(Saved data entries)
▶
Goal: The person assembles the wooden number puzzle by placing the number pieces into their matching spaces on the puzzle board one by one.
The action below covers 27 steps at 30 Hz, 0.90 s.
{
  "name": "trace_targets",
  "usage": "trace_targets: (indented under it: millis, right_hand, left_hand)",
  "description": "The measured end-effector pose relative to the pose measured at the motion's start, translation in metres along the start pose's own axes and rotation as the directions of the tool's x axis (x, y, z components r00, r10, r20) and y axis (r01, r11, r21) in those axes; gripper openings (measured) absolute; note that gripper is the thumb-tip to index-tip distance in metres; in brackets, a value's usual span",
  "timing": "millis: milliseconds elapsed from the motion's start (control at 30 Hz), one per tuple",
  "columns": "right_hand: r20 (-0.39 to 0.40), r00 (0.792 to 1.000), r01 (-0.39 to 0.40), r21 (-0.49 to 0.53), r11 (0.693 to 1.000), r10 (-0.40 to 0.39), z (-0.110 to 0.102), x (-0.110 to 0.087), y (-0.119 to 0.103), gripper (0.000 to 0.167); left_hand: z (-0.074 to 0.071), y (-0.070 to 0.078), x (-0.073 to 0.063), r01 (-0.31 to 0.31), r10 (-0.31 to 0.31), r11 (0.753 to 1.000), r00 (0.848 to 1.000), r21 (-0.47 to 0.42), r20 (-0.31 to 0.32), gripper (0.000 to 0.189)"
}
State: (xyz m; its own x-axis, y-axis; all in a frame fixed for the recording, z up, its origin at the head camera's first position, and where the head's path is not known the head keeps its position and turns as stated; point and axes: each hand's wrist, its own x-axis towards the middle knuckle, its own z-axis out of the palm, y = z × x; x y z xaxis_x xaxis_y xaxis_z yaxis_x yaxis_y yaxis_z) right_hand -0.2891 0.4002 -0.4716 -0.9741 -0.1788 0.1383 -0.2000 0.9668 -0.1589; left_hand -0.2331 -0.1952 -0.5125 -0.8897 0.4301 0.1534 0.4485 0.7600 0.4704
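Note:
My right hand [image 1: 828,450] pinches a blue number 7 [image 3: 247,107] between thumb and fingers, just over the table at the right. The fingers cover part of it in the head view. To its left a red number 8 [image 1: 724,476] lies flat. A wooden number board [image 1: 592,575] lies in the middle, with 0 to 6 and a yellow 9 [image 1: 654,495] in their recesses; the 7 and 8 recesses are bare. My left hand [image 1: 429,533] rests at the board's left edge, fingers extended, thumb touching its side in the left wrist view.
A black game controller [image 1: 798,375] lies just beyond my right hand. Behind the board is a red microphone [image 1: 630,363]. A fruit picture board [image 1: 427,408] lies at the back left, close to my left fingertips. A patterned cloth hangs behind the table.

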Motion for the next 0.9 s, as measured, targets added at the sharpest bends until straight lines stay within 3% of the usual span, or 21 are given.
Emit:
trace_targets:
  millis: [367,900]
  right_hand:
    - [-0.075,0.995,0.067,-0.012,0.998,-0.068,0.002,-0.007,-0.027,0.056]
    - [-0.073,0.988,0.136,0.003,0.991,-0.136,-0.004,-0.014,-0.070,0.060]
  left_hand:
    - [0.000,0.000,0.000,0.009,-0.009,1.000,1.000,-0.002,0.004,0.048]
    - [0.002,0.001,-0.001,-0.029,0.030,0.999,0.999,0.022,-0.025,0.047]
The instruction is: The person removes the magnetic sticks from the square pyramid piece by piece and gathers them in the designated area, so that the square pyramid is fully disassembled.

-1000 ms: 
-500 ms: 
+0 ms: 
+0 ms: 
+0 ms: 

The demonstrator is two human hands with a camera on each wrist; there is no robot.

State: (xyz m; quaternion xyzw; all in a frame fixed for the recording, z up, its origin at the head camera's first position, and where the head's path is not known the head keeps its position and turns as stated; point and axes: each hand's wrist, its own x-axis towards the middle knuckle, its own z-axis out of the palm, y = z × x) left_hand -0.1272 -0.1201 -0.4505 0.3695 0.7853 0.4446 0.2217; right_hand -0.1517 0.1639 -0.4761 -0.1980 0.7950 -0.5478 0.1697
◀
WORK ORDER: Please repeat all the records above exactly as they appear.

SOLUTION:
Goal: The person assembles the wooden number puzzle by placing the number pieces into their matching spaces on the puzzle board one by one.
The action below covers 27 steps at 30 Hz, 0.90 s.
{
  "name": "trace_targets",
  "usage": "trace_targets: (indented under it: millis, right_hand, left_hand)",
  "description": "The measured end-effector pose relative to the pose measured at the motion's start, translation in metres along the start pose's own axes and rotation as the directions of the tool's x axis (x, y, z components r00, r10, r20) and y axis (r01, r11, r21) in those axes; gripper openings (measured) absolute; note that gripper is the thumb-tip to index-tip distance in metres; in brackets, a value's usual span",
  "timing": "millis: milliseconds elapsed from the motion's start (control at 30 Hz), one per tuple",
  "columns": "right_hand: r20 (-0.39 to 0.40), r00 (0.792 to 1.000), r01 (-0.39 to 0.40), r21 (-0.49 to 0.53), r11 (0.693 to 1.000), r10 (-0.40 to 0.39), z (-0.110 to 0.102), x (-0.110 to 0.087), y (-0.119 to 0.103), gripper (0.000 to 0.167); left_hand: z (-0.074 to 0.071), y (-0.070 to 0.078), x (-0.073 to 0.063), r01 (-0.31 to 0.31), r10 (-0.31 to 0.31), r11 (0.753 to 1.000), r00 (0.848 to 1.000), r21 (-0.47 to 0.42), r20 (-0.31 to 0.32), gripper (0.000 to 0.189)"
}
State: (xyz m; its own x-axis, y-axis; all in a frame fixed for the recording, z up, its origin at the head camera's first position, and where the head's path is not known the head keeps its position and turns as stated; point and axes: each hand's wrist, its own x-axis towards the middle knuckle, its own z-axis out of the palm, y = z × x; x y z xaxis_x xaxis_y xaxis_z yaxis_x yaxis_y yaxis_z) right_hand -0.2891 0.4002 -0.4716 -0.9741 -0.1788 0.1383 -0.2000 0.9668 -0.1589; left_hand -0.2331 -0.1952 -0.5125 -0.8897 0.4301 0.1534 0.4485 0.7600 0.4704
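Note:
My right hand [image 1: 828,450] pinches a blue number 7 [image 3: 247,107] between thumb and fingers, just over the table at the right. The fingers cover part of it in the head view. To its left a red number 8 [image 1: 724,476] lies flat. A wooden number board [image 1: 592,575] lies in the middle, with 0 to 6 and a yellow 9 [image 1: 654,495] in their recesses; the 7 and 8 recesses are bare. My left hand [image 1: 429,533] rests at the board's left edge, fingers extended, thumb touching its side in the left wrist view.
A black game controller [image 1: 798,375] lies just beyond my right hand. Behind the board is a red microphone [image 1: 630,363]. A fruit picture board [image 1: 427,408] lies at the back left, close to my left fingertips. A patterned cloth hangs behind the table.
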
Motion for the next 0.9 s, as measured, targets added at the sharpest bends until straight lines stay within 3% of the usual span, or 21 are given.
Emit:
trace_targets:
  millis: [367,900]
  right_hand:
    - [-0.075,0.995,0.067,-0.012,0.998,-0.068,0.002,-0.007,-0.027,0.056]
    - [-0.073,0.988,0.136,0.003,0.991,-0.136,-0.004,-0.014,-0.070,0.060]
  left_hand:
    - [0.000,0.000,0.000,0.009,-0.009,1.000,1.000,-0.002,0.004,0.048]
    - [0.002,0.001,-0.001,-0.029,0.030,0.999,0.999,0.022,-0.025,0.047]
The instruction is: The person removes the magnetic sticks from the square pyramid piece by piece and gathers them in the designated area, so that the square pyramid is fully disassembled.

-1000 ms: 
-500 ms: 
+0 ms: 
+0 ms: 
+0 ms: 

The demonstrator is two human hands with a camera on each wrist; there is no robot.

State: (xyz m; quaternion xyzw; all in a frame fixed for the recording, z up, its origin at the head camera's first position, and where the head's path is not known the head keeps its position and turns as stated; point and axes: each hand's wrist, its own x-axis towards the middle knuckle, its own z-axis out of the palm, y = z × x) left_hand -0.1272 -0.1201 -0.4505 0.3695 0.7853 0.4446 0.2217; right_hand -0.1517 0.1639 -0.4761 -0.1980 0.7950 -0.5478 0.1697

The exercise contains nothing more.